SCHMELING had imitated Jack Dempsey's style. He fought out of a sort of crouch, but wasn't able to bob and weave as the old Mauler did. The style seemed suited to him, but it wasn't developed. His handlers wanted to turn him into a more upright fighter. Not immediately. Against Paulino, the crouch was still in evidence, but while training for Sharkey it was almost entirely abandoned. There has been too much puttering and tinkering with Schmeling. He is essentially a fighter and not a boxer. He should be made to fight and not box. Sharkey has forgotten more about the mechanics of fisticuffs than Schmeling will ever know. But skill, of course, isn't essential in the winning of a heavyweight championship. Sullivan, Jeffries and Dempsey proved that. But, without boxing ability, you must have ruggedness, aggressiveness and a real punch. With the punch must go not only power but accuracy. Max's next fight was with Paulino. He won the decision in fifteen rounds, giving the Basque a terrible beating in the last five, a beating that turned Paulino into a bloody and mangled object. But again the same objections found in the Risko fight held good here. For the first ten rounds it was a miserable exhibition, with the men standing off to beat and pawing away without doing much damage. In short, it took two-thirds of the fight for Max to find how to penetrate the burly Spaniard's awkward guard. That doesn't seem to me an indication of exceeding smartness.

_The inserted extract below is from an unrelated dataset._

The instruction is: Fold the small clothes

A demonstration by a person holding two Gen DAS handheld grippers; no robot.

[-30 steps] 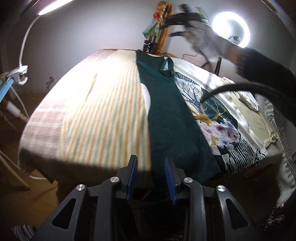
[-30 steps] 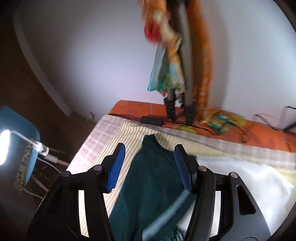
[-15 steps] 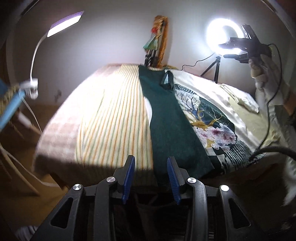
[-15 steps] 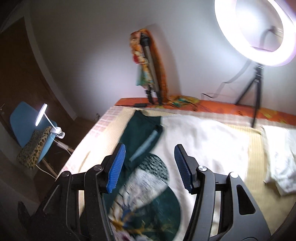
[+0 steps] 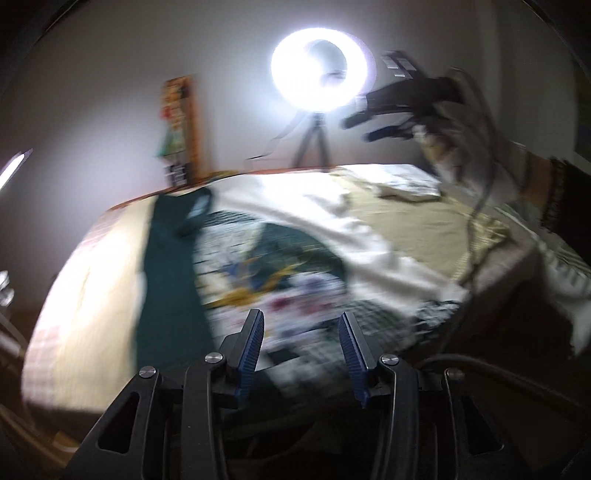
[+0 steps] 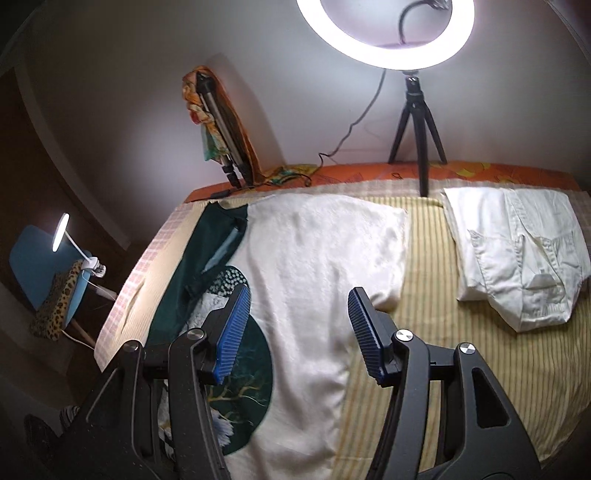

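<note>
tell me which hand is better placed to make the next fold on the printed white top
Probably the right. The right gripper is open, empty, right above the white top, near its unfolded edge. The left gripper, open and empty, hangs at the near hem by the green strip; its view is blurred.

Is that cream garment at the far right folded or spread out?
Folded. The cream garment lies as a compact layered bundle on the striped cover.

Left wrist view smearing with motion blur: print on garment [image 5: 280, 273] unreadable, right gripper [image 5: 364, 127] near ring light [image 5: 320, 70] streaking, its jaw gap impossible to judge. Ring light [image 6: 386, 35] running off top edge in right wrist view. Garment [image 6: 314, 280] passing under right gripper frame, near hem hiding. Chair [image 6: 44, 273] left of garment sitting partly in shadow.
</note>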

Still, the interest in foreign fighters, and particularly the fact that Schmeling was the first championship contender to come out of Germany, helped push him along rapidly. He has color and an interesting style, and his marked physical resemblance to Dempsey—aside from his style—added to the publicity that was given him. Had he kept in harness after his fight with Paulino, the Teuton might have proved considerably. But trouble with Arthur Bülow, his former manager, interfered with his return home. He didn't want to fight because Bülow held a contract that permitted him to collect one-third of Schmeling's earnings. So instead of boxing regularly, Max took to the gymnasiums and vaudeville theatres of Germany. That year of comparative idleness didn't do him any good. I have said frequently that a boxer must fight to keep in proper shape. All the sparring practice in the world can't take the place of a few keenly contested bouts for getting a man in real trim. Schmeling didn't have those fights, and he did himself a lot of harm by his abstinence.

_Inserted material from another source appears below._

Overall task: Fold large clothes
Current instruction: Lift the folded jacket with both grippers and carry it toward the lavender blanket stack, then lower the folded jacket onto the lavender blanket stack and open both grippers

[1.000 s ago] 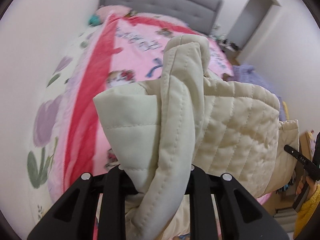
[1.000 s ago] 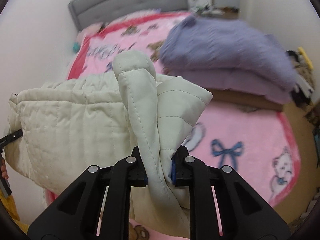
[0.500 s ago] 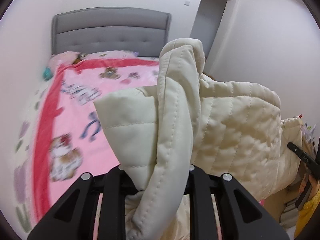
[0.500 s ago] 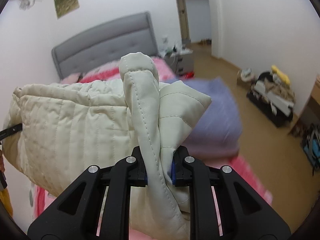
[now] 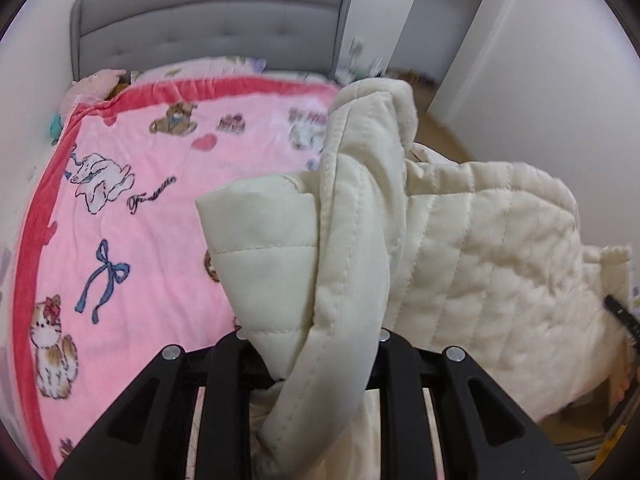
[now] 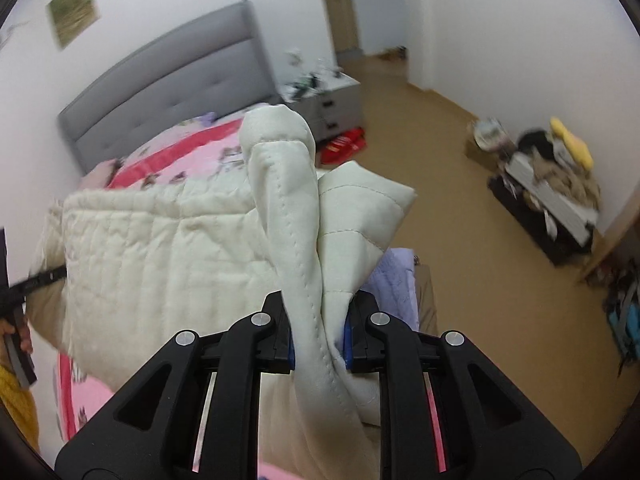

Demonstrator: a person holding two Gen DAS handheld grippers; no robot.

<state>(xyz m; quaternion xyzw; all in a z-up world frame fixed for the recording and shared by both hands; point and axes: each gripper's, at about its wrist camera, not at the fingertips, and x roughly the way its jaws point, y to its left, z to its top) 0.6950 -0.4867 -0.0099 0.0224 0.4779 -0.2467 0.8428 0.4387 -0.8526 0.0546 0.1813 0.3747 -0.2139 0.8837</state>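
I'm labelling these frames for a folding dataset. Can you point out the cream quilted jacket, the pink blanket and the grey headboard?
cream quilted jacket (image 5: 480,264): left wrist view, on its quilted body.
pink blanket (image 5: 160,232): left wrist view, on a bare printed patch.
grey headboard (image 5: 216,28): left wrist view, on its tufted panel.

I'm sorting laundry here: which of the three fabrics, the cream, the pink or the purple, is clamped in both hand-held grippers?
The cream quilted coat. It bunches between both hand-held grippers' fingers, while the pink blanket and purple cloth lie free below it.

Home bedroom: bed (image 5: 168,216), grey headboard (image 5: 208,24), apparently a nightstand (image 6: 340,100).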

Still, his knockout victory over Risko brought him continued praise. Most of the boxing writers thought that John was washed up physically, but his fine fights with Von Porat, Campolo and others proved that this was not true. So Schmeling's triumph began to assume greater and greater proportions. Eventually, Max was recognized as the leading contender for the title Gene Tunney had left vacant. The New York State Athletic Commission rescinded the ban it had placed on him for refusing a scheduled match with Phil Scott and decided to recognize the winner of a Sharkey-Schmeling bout as heavyweight champion of the world. It seems rather extraordinary, when you stop to think of it, that a man who had really accomplished so little should have been given that opportunity. There were two reasons of course—the lack of good big men and the fact that Schmeling was the best fighter in Europe.

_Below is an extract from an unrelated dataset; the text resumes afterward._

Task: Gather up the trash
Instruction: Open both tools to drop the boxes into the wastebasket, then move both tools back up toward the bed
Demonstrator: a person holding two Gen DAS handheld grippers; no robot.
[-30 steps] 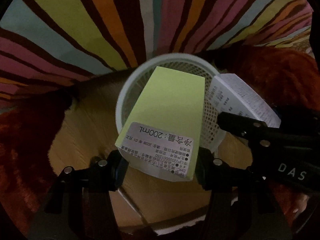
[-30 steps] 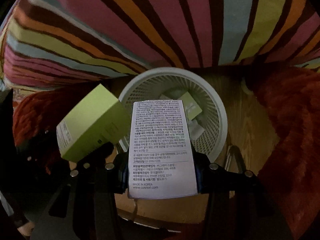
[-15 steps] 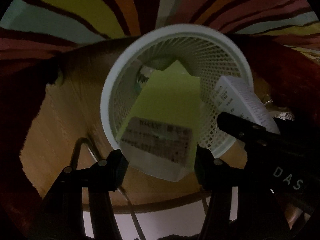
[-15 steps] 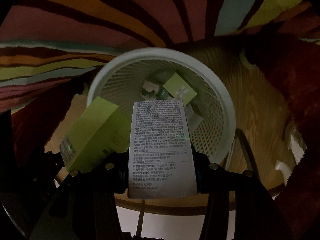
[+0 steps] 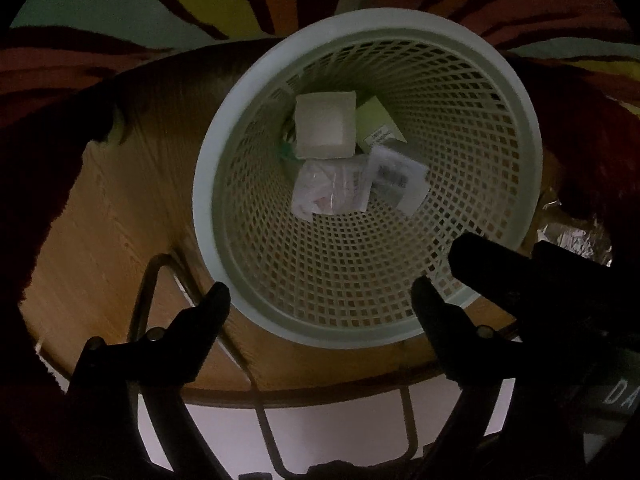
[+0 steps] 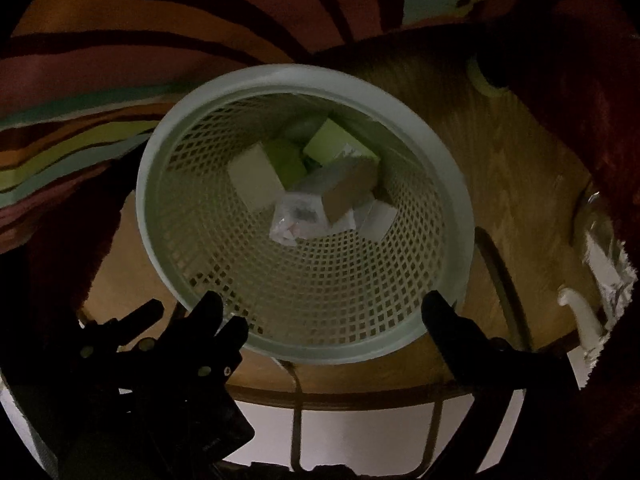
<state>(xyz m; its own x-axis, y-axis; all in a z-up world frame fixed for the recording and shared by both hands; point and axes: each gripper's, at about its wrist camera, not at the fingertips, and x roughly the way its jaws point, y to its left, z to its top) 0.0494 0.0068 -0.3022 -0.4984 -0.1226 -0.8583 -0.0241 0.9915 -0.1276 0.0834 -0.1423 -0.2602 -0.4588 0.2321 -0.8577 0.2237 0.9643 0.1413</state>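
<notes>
1. The left gripper (image 5: 320, 300) is hanging over the near rim of the basket with its jaws opening, already spread wide, and nothing is sitting between them.
2. The right gripper (image 6: 322, 312) is doing the same over the same rim: its jaws are opening, standing far apart, with only the mesh wall showing in the gap.
3. Each tool is showing up in the other's view: the right one as a dark arm at the lower right of the left wrist picture, the left one as a black cluster at the lower left of the right wrist picture, so the two are hanging side by side.
4. The white mesh basket (image 5: 524, 128) is standing upright on a round wooden table (image 5: 120, 216), and both cameras are looking down into it.
5. The trash is lying at the bottom of the basket: a pale box (image 5: 325, 125) showing its square end, a light green carton (image 5: 378, 124) just beside it, a white printed box (image 5: 398, 178) slightly blurred, and a crumpled clear wrapper (image 5: 330, 190) touching the boxes.
6. A crinkled foil scrap (image 6: 608, 260) is lying on the table, right of the basket and apart from it.
7. A striped cloth (image 5: 120, 4) in many colours is filling the background beyond the table, and a dark red furry cover (image 6: 580, 92) is bordering the table edge.
</notes>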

I WATCHED the Black Uhlan very carefully in training. As a man who has conditioned fighters for forty years, I think I can see what the average observer misses. Max was badly trained. He did little road work, no bag punching and much less boxing than he should have done. I imagine the automobile accident he suffered in Europe harmed his legs, and it was felt that too much road work would do him no good. People who know what must be done to get a fighter in shape understand that a training period without lots of road work is so much wasted time.